((

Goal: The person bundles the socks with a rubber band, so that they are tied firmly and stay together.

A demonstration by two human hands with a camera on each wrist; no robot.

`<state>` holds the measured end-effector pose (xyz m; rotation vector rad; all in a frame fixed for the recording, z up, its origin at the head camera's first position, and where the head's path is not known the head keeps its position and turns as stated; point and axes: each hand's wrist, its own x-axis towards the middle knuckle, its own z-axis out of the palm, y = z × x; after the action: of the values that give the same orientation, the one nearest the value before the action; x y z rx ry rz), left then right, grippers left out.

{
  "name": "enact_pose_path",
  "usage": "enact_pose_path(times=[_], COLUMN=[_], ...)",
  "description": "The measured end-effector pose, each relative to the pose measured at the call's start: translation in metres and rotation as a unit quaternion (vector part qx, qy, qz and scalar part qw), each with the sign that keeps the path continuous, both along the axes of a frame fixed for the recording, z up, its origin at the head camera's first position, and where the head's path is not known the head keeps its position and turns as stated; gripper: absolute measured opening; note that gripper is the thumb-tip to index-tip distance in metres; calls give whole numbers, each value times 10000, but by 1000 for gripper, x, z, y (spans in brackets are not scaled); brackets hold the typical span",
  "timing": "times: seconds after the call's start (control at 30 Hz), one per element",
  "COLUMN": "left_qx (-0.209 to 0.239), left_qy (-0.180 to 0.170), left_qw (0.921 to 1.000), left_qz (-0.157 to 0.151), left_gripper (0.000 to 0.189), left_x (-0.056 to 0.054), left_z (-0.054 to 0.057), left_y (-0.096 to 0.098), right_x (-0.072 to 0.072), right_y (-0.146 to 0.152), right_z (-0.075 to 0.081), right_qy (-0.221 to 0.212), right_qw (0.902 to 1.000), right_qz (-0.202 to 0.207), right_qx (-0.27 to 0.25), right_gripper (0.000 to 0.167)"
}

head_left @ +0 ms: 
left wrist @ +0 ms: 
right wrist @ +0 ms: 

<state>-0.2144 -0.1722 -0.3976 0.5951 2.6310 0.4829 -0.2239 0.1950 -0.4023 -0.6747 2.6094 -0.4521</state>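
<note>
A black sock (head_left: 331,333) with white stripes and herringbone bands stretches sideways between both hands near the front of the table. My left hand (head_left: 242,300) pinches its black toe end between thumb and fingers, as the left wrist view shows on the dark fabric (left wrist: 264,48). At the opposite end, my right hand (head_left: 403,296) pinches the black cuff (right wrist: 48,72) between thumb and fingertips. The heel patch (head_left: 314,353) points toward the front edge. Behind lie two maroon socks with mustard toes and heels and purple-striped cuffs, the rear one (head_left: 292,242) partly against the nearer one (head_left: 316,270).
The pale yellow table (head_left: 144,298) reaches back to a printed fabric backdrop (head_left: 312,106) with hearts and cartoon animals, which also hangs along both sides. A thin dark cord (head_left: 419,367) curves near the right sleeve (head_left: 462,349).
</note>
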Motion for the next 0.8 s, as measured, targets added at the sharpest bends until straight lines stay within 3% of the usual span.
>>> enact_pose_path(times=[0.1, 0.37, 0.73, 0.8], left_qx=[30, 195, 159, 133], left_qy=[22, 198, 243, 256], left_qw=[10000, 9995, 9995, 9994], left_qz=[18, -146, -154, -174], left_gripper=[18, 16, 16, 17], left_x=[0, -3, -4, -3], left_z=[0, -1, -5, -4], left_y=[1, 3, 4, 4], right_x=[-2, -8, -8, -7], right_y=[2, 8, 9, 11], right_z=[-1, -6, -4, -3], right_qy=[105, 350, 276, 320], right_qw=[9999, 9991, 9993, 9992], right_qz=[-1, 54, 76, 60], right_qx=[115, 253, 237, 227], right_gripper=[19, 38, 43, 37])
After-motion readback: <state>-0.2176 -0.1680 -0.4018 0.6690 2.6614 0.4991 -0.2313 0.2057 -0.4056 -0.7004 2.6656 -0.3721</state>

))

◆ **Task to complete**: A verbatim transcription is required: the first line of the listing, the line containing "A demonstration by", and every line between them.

◆ **Answer section**:
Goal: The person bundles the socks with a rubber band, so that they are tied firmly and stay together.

A demonstration by two human hands with a camera on each wrist; no robot.

No further output is required for this answer.